▶ _Work task_: Restate verbatim the span of lines below between the line with "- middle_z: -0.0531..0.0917" and the line with "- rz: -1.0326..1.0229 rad", including those two lines, and only that span.

____________

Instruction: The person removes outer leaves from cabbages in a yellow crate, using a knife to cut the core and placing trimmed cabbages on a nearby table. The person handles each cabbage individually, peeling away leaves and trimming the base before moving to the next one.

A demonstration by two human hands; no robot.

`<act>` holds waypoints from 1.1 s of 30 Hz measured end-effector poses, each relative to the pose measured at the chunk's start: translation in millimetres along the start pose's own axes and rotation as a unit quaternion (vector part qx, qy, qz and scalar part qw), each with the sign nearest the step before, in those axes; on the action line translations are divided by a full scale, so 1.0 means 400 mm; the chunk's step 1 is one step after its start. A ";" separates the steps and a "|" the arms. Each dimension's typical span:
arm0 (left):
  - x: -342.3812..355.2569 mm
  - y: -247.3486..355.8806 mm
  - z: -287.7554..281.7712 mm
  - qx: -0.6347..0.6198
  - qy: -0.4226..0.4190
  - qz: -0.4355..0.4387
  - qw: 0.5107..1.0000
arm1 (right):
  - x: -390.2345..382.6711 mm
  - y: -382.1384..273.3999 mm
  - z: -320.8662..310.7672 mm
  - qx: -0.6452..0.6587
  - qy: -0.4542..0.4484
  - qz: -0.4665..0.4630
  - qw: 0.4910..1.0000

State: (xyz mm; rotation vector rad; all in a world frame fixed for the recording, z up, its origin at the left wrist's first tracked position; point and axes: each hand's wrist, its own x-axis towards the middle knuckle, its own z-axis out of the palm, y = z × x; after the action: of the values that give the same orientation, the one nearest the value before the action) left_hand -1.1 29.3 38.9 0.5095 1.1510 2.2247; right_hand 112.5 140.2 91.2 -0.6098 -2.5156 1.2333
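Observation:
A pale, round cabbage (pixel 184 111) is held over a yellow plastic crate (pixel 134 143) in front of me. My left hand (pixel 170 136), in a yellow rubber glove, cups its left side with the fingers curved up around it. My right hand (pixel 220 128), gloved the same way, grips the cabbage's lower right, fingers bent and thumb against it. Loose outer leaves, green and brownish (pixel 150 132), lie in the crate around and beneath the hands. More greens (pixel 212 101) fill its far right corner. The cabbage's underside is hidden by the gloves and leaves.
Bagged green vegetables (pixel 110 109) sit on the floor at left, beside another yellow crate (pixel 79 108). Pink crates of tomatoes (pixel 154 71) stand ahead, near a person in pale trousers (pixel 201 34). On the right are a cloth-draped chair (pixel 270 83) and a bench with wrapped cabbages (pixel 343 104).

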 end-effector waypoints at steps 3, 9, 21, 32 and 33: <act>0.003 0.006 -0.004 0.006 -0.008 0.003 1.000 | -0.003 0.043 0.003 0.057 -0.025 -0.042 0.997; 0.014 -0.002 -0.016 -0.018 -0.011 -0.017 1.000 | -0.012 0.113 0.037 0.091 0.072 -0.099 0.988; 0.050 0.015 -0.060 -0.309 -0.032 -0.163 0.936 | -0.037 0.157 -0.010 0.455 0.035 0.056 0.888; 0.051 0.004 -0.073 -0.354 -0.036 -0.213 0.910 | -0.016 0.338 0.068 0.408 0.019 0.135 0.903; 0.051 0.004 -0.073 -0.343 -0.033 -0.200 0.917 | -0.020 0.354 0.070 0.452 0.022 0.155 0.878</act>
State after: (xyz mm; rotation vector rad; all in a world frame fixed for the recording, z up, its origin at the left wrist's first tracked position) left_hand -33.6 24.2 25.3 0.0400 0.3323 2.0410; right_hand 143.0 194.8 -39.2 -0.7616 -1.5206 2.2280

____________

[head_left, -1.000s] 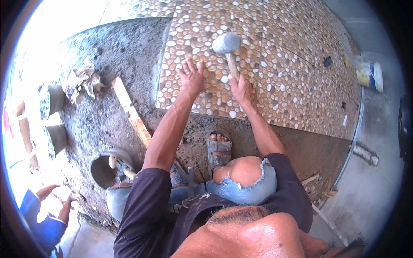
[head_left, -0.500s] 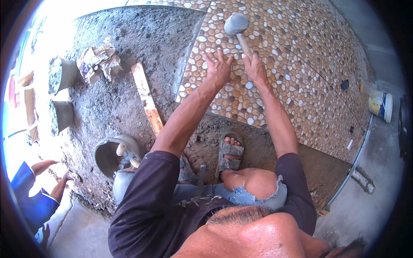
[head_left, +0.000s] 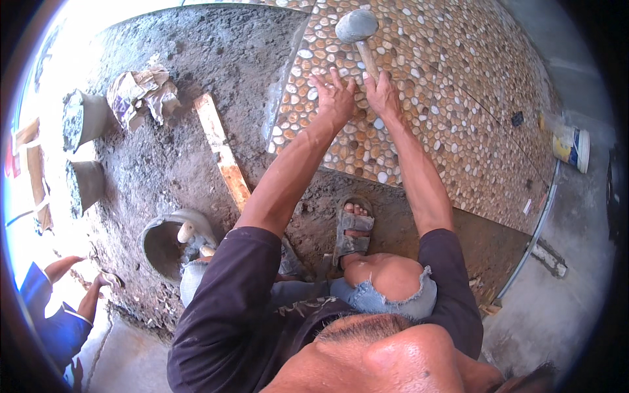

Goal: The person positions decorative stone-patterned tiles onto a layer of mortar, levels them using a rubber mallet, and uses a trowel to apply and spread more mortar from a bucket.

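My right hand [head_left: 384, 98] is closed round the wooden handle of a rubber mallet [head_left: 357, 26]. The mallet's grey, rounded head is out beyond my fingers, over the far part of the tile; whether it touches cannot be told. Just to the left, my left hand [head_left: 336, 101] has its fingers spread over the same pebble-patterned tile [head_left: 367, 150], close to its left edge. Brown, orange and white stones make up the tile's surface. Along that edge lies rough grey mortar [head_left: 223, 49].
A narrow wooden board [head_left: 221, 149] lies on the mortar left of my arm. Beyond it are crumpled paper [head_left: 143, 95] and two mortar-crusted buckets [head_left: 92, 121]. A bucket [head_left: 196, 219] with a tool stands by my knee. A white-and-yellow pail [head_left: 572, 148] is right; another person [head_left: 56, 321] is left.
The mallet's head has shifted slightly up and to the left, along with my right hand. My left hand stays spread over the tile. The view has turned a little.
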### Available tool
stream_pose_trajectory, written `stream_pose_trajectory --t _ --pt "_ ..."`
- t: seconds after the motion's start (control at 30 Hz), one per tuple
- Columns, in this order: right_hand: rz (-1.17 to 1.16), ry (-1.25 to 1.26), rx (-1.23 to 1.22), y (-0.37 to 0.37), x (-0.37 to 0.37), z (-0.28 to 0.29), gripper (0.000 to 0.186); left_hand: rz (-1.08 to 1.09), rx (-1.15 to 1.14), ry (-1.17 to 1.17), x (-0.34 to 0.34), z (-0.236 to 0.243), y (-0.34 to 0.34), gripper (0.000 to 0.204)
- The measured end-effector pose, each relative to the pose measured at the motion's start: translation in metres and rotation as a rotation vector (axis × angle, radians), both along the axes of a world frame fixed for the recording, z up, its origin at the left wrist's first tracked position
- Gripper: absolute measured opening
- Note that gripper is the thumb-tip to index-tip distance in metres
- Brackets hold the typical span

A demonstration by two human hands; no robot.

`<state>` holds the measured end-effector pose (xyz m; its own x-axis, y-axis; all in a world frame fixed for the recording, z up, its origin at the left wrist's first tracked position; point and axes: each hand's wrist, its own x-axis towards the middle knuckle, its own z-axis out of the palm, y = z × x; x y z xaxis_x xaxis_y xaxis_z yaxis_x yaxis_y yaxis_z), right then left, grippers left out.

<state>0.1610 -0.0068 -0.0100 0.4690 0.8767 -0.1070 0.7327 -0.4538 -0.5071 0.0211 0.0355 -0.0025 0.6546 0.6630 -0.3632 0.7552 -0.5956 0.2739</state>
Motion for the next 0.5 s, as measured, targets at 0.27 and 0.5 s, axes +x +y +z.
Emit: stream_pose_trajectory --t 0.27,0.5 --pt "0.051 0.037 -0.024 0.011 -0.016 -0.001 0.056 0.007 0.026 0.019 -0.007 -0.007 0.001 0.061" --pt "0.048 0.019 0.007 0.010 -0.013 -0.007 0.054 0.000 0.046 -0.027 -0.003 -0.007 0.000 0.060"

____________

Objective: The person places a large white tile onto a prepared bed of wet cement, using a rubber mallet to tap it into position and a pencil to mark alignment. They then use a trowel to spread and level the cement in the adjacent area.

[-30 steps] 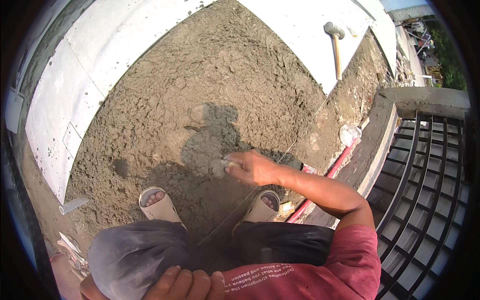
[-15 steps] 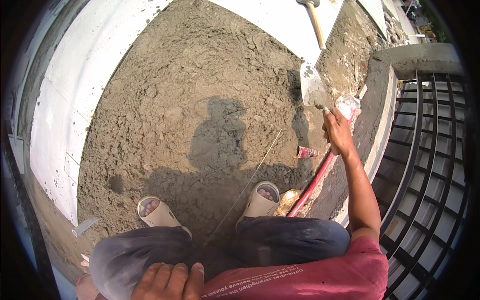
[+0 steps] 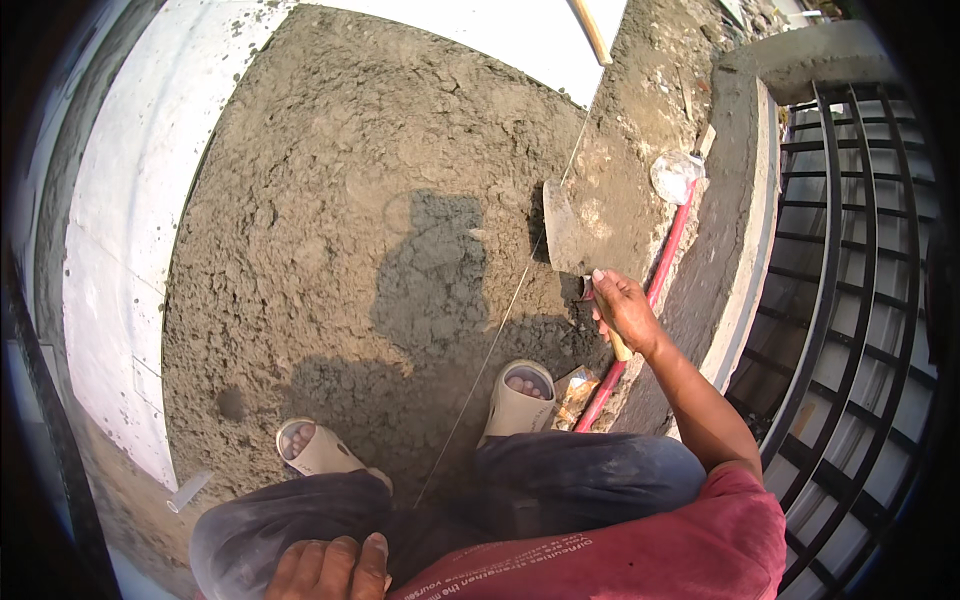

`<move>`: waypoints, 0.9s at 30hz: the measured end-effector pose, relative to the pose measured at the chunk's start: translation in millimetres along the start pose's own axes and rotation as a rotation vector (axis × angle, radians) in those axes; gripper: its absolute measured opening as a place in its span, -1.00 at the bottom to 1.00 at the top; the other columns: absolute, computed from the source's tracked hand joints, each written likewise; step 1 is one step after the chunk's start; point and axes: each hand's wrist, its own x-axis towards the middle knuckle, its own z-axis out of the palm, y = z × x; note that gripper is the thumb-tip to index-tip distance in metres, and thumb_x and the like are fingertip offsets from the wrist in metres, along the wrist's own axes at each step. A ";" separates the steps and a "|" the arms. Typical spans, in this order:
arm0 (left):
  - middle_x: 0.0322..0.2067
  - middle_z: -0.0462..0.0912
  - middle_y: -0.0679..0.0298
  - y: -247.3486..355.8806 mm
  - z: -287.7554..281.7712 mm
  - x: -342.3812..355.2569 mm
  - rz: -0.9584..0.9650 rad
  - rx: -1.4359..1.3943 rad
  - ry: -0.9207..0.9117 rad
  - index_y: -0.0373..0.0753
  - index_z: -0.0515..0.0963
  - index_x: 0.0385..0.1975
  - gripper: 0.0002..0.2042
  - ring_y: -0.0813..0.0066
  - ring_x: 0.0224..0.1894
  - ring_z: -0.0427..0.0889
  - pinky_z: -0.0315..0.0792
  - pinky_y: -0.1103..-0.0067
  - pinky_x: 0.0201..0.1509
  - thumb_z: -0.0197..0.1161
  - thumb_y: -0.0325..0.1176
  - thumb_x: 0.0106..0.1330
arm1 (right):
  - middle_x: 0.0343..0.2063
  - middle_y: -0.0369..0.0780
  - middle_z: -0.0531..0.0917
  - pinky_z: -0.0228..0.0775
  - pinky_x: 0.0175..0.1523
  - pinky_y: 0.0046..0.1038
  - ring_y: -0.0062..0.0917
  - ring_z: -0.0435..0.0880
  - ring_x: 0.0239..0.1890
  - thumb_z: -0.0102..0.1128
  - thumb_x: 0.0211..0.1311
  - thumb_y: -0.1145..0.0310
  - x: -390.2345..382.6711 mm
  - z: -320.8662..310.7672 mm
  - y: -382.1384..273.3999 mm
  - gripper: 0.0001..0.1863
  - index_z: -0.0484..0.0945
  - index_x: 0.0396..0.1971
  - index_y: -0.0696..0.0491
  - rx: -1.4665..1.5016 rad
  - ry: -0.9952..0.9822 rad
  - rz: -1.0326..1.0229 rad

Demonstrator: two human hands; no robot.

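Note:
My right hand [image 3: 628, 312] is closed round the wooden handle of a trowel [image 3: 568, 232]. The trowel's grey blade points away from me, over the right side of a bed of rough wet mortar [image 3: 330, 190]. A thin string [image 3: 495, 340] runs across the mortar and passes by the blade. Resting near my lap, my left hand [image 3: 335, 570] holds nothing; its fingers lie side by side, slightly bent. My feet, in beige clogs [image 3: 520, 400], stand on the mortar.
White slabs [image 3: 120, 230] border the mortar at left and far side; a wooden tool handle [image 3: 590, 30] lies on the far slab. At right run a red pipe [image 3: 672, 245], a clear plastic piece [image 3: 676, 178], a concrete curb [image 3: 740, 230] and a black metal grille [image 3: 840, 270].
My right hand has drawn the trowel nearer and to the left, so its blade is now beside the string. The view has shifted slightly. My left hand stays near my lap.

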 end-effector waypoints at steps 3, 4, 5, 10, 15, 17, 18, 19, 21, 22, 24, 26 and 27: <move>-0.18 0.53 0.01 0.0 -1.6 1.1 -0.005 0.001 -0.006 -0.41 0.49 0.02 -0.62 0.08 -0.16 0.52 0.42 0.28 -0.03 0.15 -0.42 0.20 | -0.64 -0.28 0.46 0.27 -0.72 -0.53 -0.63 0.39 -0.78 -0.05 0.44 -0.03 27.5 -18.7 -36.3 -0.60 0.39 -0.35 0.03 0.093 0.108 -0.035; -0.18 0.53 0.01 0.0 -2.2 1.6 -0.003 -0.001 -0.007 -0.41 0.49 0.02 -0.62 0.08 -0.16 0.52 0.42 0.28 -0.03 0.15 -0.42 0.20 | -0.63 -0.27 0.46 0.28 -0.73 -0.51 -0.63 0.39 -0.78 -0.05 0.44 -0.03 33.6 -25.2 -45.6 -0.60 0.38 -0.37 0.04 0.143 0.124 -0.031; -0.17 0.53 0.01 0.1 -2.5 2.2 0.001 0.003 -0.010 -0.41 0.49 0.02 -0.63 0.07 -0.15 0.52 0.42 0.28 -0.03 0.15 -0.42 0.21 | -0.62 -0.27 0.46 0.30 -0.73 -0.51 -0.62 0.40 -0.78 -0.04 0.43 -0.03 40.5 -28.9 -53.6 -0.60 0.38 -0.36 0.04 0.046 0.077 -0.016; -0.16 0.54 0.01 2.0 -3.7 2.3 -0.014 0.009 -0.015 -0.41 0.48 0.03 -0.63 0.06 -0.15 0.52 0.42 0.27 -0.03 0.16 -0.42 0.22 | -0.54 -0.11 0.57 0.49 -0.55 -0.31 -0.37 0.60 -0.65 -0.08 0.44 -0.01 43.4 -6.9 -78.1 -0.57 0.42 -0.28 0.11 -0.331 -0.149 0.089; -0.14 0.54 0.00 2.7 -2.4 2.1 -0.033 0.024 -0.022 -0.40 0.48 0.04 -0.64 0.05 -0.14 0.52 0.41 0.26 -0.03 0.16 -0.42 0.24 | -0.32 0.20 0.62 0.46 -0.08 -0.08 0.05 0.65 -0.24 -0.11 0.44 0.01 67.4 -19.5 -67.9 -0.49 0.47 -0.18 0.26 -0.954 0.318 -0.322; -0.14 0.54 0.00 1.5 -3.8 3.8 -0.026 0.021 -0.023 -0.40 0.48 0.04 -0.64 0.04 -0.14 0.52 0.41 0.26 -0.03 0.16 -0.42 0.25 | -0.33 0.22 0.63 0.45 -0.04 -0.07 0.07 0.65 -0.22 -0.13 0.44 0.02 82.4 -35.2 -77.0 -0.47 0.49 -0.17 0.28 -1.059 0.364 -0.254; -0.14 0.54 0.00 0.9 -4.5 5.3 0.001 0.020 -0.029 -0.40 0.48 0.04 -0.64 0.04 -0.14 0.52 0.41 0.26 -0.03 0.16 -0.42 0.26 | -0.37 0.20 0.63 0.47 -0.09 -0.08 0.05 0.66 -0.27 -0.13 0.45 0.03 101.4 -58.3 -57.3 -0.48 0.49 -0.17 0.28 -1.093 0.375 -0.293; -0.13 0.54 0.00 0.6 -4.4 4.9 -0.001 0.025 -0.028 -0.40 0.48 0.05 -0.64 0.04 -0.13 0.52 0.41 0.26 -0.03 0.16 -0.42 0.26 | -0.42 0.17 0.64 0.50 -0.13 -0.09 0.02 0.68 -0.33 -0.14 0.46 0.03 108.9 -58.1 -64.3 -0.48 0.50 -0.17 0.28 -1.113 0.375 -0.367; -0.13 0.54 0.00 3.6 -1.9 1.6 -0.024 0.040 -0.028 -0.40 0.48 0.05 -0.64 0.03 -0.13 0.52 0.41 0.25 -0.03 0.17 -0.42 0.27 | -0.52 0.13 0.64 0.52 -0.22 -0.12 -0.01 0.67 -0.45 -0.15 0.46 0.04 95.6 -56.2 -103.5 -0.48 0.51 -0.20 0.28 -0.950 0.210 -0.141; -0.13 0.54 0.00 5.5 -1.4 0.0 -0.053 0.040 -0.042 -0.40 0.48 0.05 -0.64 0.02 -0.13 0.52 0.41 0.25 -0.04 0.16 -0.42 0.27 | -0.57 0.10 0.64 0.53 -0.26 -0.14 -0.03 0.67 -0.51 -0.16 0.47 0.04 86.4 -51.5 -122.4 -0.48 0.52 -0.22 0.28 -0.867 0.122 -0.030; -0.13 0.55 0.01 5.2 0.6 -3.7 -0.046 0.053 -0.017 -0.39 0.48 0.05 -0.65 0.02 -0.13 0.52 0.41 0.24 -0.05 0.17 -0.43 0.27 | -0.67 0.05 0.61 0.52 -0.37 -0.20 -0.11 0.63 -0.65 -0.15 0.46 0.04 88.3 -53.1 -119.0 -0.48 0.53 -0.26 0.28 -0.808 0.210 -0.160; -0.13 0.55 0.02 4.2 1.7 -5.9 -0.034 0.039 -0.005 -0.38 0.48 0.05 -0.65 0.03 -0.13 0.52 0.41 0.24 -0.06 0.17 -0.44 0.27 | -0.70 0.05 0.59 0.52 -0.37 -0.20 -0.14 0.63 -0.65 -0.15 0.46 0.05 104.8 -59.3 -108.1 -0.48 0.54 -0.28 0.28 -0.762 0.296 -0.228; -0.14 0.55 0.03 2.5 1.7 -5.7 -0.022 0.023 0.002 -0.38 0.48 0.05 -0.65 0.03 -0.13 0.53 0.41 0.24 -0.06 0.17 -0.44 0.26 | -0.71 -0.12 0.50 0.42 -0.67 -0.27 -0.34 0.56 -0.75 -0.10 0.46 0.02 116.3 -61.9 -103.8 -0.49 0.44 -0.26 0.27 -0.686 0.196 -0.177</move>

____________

▶ _Completed task_:
  - middle_z: -0.0531..0.0917
  - pinky_z: -0.0228..0.0775
  - pinky_x: 0.0175..0.1523
  - pinky_y: 0.0046..0.1038
  - ring_y: -0.0062..0.0917
  - ring_z: -0.0435..0.0880
  - ring_x: 0.0239..0.1890
  - thumb_z: -0.0102..0.1128
  - thumb_x: 0.0211..0.1311
  - thumb_y: -0.1145..0.0310
  - x: -390.2345..382.6711 mm
  - z: -320.8662..310.7672 mm
  - y: -382.1384..273.3999 mm
  - gripper: 0.0001..0.1863
  - index_z: -0.0484..0.0945
  - index_x: 0.0396..0.1971
  - index_y: -0.0696..0.0491
  - rx: -1.4665..1.5016 rad
  - ry: -0.9952..0.9822 rad
  - rz: -1.0326..1.0229 rad

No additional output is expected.